Today we have a very different picture. Our total investment has grown by more than 60 percent. But we now only cover less than half of that with our national savings. Foreigners have "obliged" by meeting the rest of our needs, with the consequence that we now have a much larger current account deficit.

New Zealanders are finding it more and more difficult to put money away for that rainy day.

There is no one single explanation to account for our inability to save. We must look beyond popular but simplistic argument that we are spendthrifts who do not know what is good for us.

I have already announced that we will be offering a tax incentive to high income earners to save for their retirement by allowing genuine superannuation savings to be taxed at the 33 cent rate rather than at the new 39 cent rate. I am also considering reducing the compliance costs on superannuation schemes.

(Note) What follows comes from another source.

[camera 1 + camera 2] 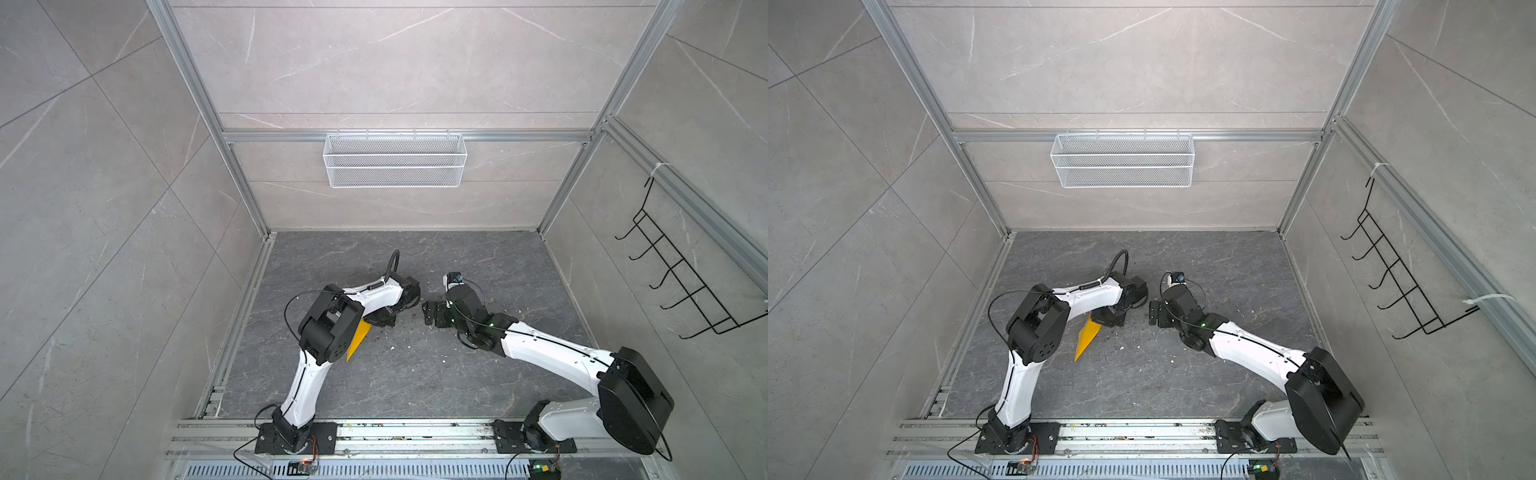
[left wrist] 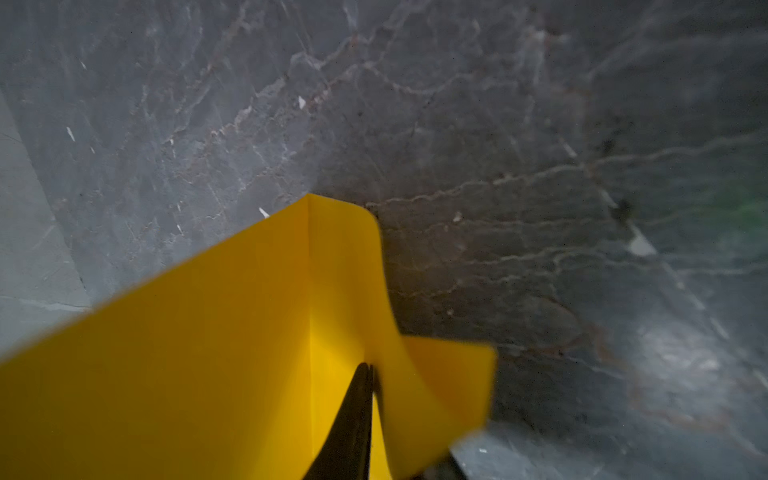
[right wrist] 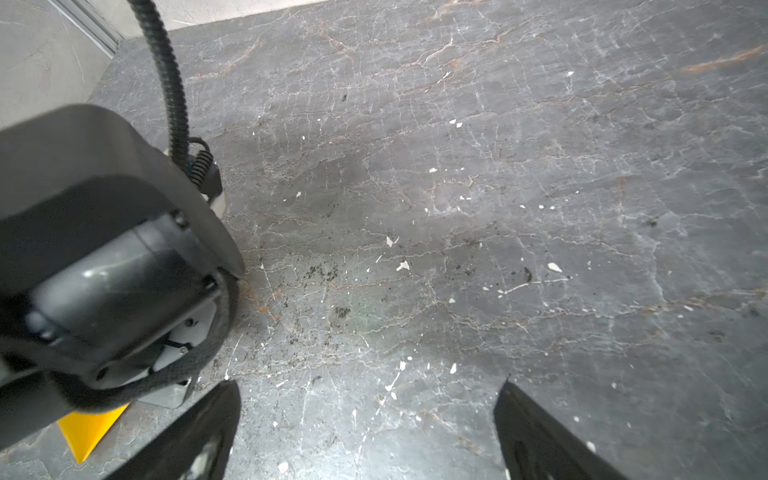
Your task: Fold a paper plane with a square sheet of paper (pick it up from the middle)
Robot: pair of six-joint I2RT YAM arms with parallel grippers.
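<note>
My left claw (image 2: 368, 368) has its fingers pressed almost together on the centre fold of the paper plane (image 2: 249, 332), and the yellow wings flare out on both sides of them. In a top view the plane sits left of centre, its wide end tucked under my left wrist and its nose slanting toward the lower left, close beside the elbow of my left arm (image 1: 1038, 328). I cannot tell whether the nose touches the table (image 1: 1183, 374).

My right claw (image 3: 370, 384) is spread wide and grips nothing. It hangs just right of centre in both top views, facing my left wrist across a narrow gap.

Bare table lies in the lower middle of the frame between my two arms, and more lies above them, up to the back wall. The rail (image 1: 967, 324) along the table's left edge runs near my left elbow. The table's right edge is well apart from my right claw.
</note>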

But, let us be clear. There is one overriding factor that, more than anything else, contributes to the steady decline in business and household saving.

People have not got enough money to put away.

New Zealand has failed to achieve a sustainable high growth economy. Real GNP per capita for the working age population has grown by a mere 0.2 percent annually in the fifteen years since 1984. Furthermore the myriad hidden taxes and user-pays charges rampant over the recent past have hit hardest on middle income New Zealanders - soaking up potential savings.

Which brings us back full circle to the challenge of recovering our standard of living.

The Prime Minister is sending a new and compelling message to the country. For the first time we have a stable Coalition Government committed to delivering our election promises.

It is no accident that the first promise on Labour's pledge card to voters was to create jobs. More than any other policy, the creation of high skill, high wage jobs, is the key to economic recovery and stability.

I look forward to working with IPENZ and like professional groups over the coming years. Your knowledge, expertise and experience are invaluable to the growth, wealth and recovery of New Zealand's economy.